Od kilku dni usilnie probuje uruchomic X-y na moim Radeonie HD 4650, ale cos mi nie idzie. Probowalem juz kompilowac xorg-server z VIDEO_CARDS ustawionym na "radeon" jak i "fglrx" i zarsze efekt byl ten sam - zawieszenie sie systemu przy probie odpalenia X-ow.

Powiedzcie mi prosze, bo nie moge sie doczytac zadnej konkretnej informacji - dla tej karty graficznej powinienem uzyc "radeon" czy "fglrx"? Na 3D mi nie zalezy, bo nie gram w ogole. Komputera uzywam bardziej do pracy i ewentualnie ogladania filmow ;)

Niestety nie posiadam zadnych logow z poprzednich bojow z X-ami, poniewaz nic sie w nich nie zapisywalo przy probie odpalania X-ow. Aktualnie mam system postawiony od zera i zanim wklepie "emerge xorg-server" ;)

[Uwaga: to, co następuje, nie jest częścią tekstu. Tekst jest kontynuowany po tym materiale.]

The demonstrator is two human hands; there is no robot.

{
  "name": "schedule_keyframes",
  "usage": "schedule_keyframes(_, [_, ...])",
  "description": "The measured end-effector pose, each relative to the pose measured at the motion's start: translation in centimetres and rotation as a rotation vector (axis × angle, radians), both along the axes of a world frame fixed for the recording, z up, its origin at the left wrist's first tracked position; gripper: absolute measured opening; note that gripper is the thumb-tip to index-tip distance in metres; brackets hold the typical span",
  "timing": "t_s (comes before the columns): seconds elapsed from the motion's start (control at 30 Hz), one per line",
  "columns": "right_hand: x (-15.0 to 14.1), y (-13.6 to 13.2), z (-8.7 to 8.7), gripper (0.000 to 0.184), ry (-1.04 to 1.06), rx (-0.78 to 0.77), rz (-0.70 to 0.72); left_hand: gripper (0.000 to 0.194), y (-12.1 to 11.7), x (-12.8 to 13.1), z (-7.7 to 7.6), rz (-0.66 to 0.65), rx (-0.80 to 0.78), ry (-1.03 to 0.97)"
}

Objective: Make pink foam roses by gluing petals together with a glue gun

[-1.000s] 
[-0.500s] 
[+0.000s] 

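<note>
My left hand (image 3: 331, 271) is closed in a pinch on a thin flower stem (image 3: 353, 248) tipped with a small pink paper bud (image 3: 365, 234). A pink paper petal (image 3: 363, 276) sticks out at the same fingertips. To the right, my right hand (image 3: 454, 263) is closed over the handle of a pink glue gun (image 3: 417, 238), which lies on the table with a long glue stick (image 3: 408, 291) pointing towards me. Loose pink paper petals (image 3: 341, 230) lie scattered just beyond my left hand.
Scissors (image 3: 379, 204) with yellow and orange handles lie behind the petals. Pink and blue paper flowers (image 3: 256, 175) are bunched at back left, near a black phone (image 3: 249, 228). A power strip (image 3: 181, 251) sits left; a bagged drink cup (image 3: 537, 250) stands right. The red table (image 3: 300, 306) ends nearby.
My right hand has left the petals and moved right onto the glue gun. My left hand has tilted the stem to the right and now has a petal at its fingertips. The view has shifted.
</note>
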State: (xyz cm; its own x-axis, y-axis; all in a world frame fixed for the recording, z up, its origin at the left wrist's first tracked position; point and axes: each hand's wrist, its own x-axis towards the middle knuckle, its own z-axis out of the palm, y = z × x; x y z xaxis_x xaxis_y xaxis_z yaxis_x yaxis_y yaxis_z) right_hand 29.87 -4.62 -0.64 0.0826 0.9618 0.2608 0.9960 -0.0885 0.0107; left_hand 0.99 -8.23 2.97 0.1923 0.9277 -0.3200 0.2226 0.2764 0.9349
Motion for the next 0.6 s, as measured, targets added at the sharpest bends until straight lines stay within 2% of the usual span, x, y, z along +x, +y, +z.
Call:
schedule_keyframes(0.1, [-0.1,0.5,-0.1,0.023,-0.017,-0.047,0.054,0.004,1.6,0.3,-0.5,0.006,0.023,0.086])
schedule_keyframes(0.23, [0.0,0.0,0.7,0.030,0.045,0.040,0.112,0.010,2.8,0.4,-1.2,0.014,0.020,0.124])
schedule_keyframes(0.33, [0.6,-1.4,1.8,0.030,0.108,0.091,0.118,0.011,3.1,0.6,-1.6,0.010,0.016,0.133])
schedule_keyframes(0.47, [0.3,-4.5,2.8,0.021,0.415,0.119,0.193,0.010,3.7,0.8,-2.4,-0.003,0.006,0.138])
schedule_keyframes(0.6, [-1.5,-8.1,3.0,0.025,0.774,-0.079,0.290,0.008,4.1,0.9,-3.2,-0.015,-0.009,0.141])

Moja karta graficzna: http://shop.amd.com/Asus-Radeon-HD-4650-687076127/amd/specs-html

Z gory dziekuje za wszelkie wskazowki.

----------

## lsdudi

jeśli chcesz jechać na otwartych sterach radze przejść na gałąź niestabilną właczyć kms w jajku i doinstalować x11-drivers/radeon-ucode z tego co opisujesz swoje wymagania to powinieneś być zadowolony

----------

## Core

Ja parę dni instalowałem tą kartę graficzną na laptopie. Z otwartym sterownikiem miałem niezłe jazdy  :Neutral:  W końcu zamaskowałem >x11-base/xorg-x11-7 i odpowiednie pakiety uniemożliwiające konfiguracje (jeżeli chcesz, to mogę dopisać listę pakietów, które musiałem maskować, jak jutro będę przy tym sprzęcie), zainstalowałem ati-drivers-10.2 (wersje 9.* sprawiały mi kłopoty między innymi pod mplayerem), dałem ati-config żeby wygenerować nowy pliczek konfiguracyjny, eselect opengl set 1 (tam gdzie masz ati, być może u Ciebie inny numerek) i śmiga stabilnie i szybko  :Smile: 

EDIT: Jakby ktoś kiedyś potrzebował, wrzucam te maski...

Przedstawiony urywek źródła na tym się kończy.